الْمُؤْمِنُ إِذَا مُدِحَ اسْتَحْيَا مِنَ اللهِ تَعَالَى أَنْ يُثْنَى عَلَيْهِ بِوَصْفٍ لَا يَشْهَدُهُ مِنْ نَفْسِهِ.
“Seorang mu’min, jika dipuji, ia malu kepada Allah karena ia dipuji dengan sifat yang tidak ia dapati pada dirinya.”
Syaikh Ibnu ‘Athā’illāh berkata:
الْمُؤْمِنُ إِذَا مُدِحَ اسْتَحْيَا مِنَ اللهِ تَعَالَى أَنْ يُثْنَى عَلَيْهِ بِوَصْفٍ لَا يَشْهَدُهُ مِنْ نَفْسِهِ.
“Seorang mu’min, jika dipuji, ia malu kepada Allah karena ia dipuji dengan sifat yang tidak ia dapati pada dirinya.”
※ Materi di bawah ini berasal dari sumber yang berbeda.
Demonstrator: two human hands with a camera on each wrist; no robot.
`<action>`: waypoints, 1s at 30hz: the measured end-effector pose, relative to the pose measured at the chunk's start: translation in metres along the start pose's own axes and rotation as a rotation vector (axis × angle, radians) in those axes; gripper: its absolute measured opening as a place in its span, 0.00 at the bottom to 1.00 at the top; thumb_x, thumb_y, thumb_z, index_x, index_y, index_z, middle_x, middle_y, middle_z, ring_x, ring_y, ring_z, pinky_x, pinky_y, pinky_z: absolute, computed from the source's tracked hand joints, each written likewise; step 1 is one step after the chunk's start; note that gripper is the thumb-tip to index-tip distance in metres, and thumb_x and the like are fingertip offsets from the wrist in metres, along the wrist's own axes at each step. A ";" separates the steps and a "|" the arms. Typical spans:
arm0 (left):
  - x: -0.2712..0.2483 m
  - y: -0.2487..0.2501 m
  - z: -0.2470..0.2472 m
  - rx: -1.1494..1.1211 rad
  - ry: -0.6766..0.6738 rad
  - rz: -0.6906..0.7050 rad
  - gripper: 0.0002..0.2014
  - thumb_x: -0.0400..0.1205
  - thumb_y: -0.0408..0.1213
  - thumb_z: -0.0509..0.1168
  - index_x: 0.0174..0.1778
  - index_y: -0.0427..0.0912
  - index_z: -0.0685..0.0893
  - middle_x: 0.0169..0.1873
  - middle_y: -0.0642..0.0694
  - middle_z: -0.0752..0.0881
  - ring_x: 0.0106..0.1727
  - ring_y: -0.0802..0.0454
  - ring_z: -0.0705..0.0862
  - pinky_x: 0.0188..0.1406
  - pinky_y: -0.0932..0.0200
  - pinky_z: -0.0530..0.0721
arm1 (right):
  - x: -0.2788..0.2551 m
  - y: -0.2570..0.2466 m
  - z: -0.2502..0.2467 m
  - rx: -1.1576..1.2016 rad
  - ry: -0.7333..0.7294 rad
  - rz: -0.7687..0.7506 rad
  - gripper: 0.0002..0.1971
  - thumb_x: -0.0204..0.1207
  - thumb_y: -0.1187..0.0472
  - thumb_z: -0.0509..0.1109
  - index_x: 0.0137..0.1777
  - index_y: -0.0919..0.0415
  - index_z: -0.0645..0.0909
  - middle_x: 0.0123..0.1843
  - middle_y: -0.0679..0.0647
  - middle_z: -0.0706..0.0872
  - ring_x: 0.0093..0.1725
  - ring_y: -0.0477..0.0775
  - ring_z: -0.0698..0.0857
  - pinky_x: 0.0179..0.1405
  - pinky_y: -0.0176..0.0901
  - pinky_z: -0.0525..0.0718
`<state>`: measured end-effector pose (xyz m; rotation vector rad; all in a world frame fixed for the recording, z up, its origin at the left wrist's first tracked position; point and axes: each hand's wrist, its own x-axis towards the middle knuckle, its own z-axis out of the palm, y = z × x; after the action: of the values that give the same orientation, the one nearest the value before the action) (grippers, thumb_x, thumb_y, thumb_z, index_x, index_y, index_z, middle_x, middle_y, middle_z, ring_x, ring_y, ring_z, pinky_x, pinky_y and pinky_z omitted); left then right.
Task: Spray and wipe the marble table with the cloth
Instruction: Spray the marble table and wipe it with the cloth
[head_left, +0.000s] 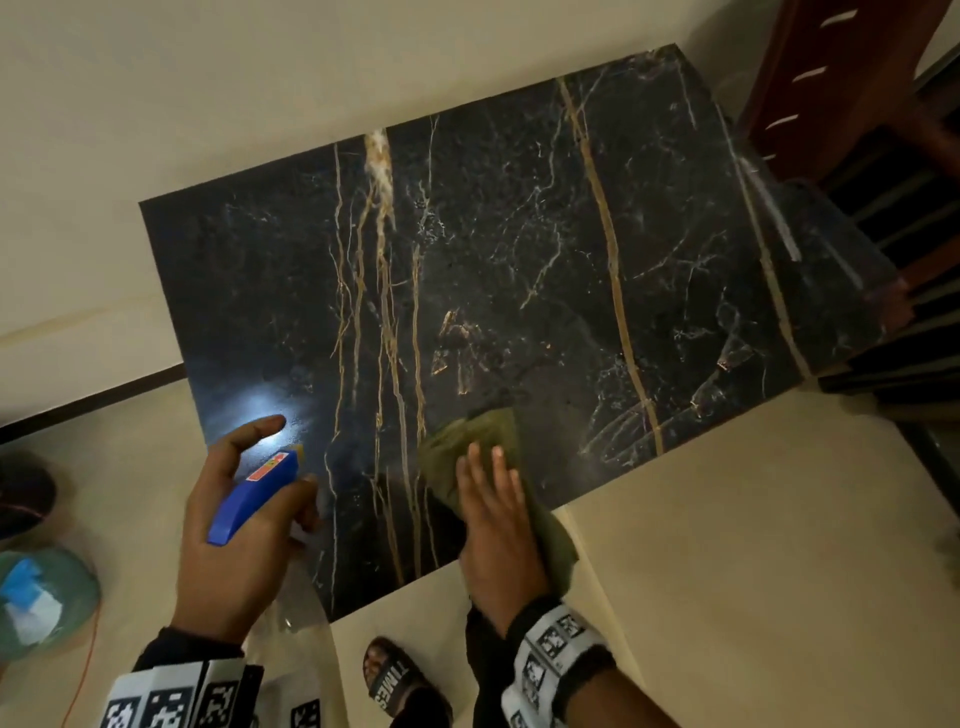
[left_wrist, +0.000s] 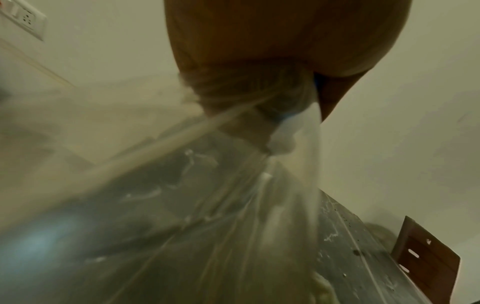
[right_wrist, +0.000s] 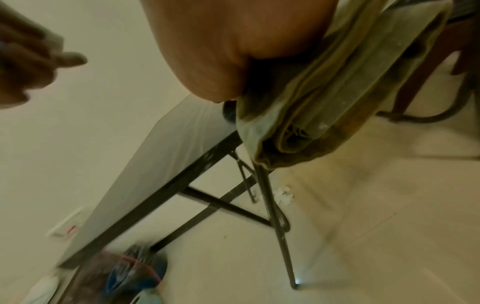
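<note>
The black marble table (head_left: 519, 260) with gold veins fills the head view. Over its near left corner my left hand (head_left: 244, 530) grips a spray bottle by its blue trigger head (head_left: 254, 493), the index finger stretched forward. The bottle's clear body (left_wrist: 259, 185) hangs blurred below the palm in the left wrist view. At the near edge my right hand (head_left: 493, 509) holds an olive green cloth (head_left: 467, 436); the fingers lie over it and the thumb is hidden. The folded cloth (right_wrist: 324, 102) is bunched under the palm and hangs past the table edge (right_wrist: 168, 160).
A brown wooden chair (head_left: 857, 104) stands against the table's far right side. My sandalled foot (head_left: 395, 675) is on the tiled floor below the near edge. A greenish bag (head_left: 41, 597) and a dark shoe (head_left: 21, 493) lie at the left. Thin black legs (right_wrist: 272, 205) carry the table.
</note>
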<state>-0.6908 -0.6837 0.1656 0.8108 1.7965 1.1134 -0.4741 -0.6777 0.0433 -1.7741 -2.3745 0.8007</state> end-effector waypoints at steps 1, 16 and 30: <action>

Orang mu’min yang hakiki (sejati) itu ketika dipuji orang, ia akan merasa malu kepada Allah, karena ia dipuji dengan sifat-sifat yang tidak ia dapati pada dirinya. Sebaliknya, ia merasa bahwa kebaikan itu semua adalah karunia Allah, ciptaan Allah dan mereka sekalipun tidak pernah merasa mampu melakukan kebaikan tersebut. Oleh karena itu, ketika ia dipuji karena suatu kebaikan, maka ia menjadi semakin malu kepada Allah, ia semakin mengagungkan Allah, semakin mencela dirinya sendiri, semakin mensyukuri anugerah Allah, maka inilah yang dinamakan syukur atas ketaatan yang menjadi sebab bertambahnya anugerah Allah kepadanya.